_Exercise description_
Please retype the data below line for line and leave out every picture.

Source records
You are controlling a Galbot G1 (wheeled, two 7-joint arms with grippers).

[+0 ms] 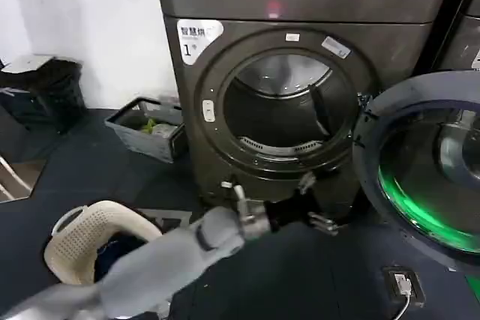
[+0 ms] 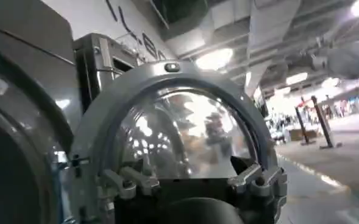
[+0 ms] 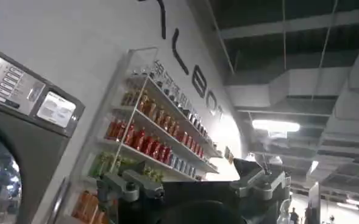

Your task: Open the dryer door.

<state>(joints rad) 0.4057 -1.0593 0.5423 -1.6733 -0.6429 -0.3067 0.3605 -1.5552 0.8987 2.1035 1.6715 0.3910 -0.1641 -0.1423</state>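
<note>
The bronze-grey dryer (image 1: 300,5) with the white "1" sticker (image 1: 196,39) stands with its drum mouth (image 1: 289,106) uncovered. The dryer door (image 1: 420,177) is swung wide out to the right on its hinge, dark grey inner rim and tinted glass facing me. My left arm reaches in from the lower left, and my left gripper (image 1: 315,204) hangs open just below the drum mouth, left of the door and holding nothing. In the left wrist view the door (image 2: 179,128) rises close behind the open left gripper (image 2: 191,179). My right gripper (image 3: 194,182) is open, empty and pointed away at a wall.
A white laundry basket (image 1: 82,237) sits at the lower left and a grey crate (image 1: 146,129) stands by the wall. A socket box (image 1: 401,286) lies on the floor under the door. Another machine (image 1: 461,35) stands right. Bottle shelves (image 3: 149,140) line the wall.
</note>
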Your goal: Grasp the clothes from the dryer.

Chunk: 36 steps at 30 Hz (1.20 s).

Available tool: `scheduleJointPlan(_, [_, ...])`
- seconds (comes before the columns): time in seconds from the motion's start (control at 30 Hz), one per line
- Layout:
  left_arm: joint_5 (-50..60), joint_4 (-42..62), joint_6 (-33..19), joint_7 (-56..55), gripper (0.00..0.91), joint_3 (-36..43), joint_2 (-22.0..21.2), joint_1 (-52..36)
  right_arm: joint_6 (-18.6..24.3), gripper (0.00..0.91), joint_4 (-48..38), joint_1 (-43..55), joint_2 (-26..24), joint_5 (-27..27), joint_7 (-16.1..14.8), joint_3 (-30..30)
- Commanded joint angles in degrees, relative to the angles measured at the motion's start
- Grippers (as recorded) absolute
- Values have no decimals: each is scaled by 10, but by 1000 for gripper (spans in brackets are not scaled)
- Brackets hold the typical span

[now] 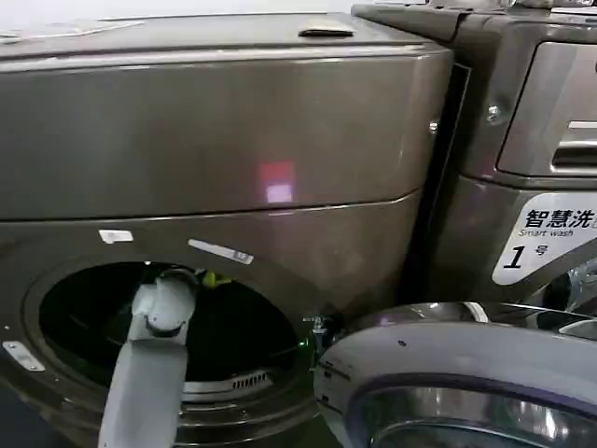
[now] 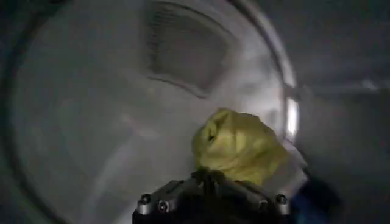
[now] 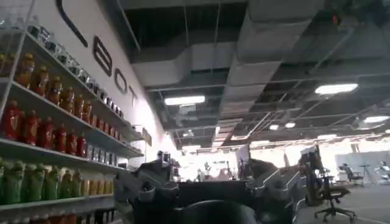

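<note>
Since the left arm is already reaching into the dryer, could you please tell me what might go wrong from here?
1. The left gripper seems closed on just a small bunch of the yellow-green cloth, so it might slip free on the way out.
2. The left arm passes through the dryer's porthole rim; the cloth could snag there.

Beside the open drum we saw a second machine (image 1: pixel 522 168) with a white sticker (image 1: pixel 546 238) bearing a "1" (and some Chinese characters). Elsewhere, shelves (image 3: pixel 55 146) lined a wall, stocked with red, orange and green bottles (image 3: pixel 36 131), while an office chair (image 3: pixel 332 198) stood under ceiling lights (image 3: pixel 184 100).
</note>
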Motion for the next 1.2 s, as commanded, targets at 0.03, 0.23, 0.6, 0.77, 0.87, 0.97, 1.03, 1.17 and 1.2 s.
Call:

_Task output_
You are controlling a Galbot G1 (wheeled, two 7-joint arms with grippers).

[+0 ms] 
[+0 ms] 
[+0 ms] 

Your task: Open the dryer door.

<state>(joints rad) 0.4057 -1.0593 0.5423 -1.6733 -0.6429 -0.3067 0.3605 -1.5552 0.8987 2.1035 1.6715 0.3910 -0.1641 -0.1423</state>
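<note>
The bronze-grey dryer (image 1: 300,5) with the white "1" sticker (image 1: 196,39) stands with its drum mouth (image 1: 289,106) uncovered. The dryer door (image 1: 420,177) is swung wide out to the right on its hinge, dark grey inner rim and tinted glass facing me. My left arm reaches in from the lower left, and my left gripper (image 1: 315,204) hangs open just below the drum mouth, left of the door and holding nothing. In the left wrist view the door (image 2: 179,128) rises close behind the open left gripper (image 2: 191,179). My right gripper (image 3: 194,182) is open, empty and pointed away at a wall.
A white laundry basket (image 1: 82,237) sits at the lower left and a grey crate (image 1: 146,129) stands by the wall. A socket box (image 1: 401,286) lies on the floor under the door. Another machine (image 1: 461,35) stands right. Bottle shelves (image 3: 149,140) line the wall.
</note>
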Your goal: Grasp the clothes from the dryer.

Chunk: 36 steps at 30 Hz (1.20 s).

Available tool: `scheduleJointPlan(_, [_, ...])`
- seconds (comes before the columns): time in seconds from the motion's start (control at 30 Hz), one per line
- Layout:
  left_arm: joint_5 (-50..60), joint_4 (-42..62), joint_6 (-33..19), joint_7 (-56..55), gripper (0.00..0.91), joint_3 (-36..43), joint_2 (-22.0..21.2), joint_1 (-52..36)
  right_arm: joint_6 (-18.6..24.3), gripper (0.00..0.91), joint_4 (-48..38), joint_1 (-43..55), joint_2 (-26..24), joint_5 (-27..27), joint_7 (-16.1..14.8), joint_3 (-30..30)
- Commanded joint angles in degrees, relative to the angles measured at the motion's start
- Grippers (as recorded) absolute
- Values have no decimals: each is scaled by 10, but by 1000 for gripper (spans in brackets are not scaled)
- Brackets hold the typical span

[now] 
[now] 
[now] 

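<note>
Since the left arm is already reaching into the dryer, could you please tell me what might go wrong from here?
1. The left gripper seems closed on just a small bunch of the yellow-green cloth, so it might slip free on the way out.
2. The left arm passes through the dryer's porthole rim; the cloth could snag there.

Beside the open drum we saw a second machine (image 1: pixel 522 168) with a white sticker (image 1: pixel 546 238) bearing a "1" (and some Chinese characters). Elsewhere, shelves (image 3: pixel 55 146) lined a wall, stocked with red, orange and green bottles (image 3: pixel 36 131), while an office chair (image 3: pixel 332 198) stood under ceiling lights (image 3: pixel 184 100).
</note>
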Motion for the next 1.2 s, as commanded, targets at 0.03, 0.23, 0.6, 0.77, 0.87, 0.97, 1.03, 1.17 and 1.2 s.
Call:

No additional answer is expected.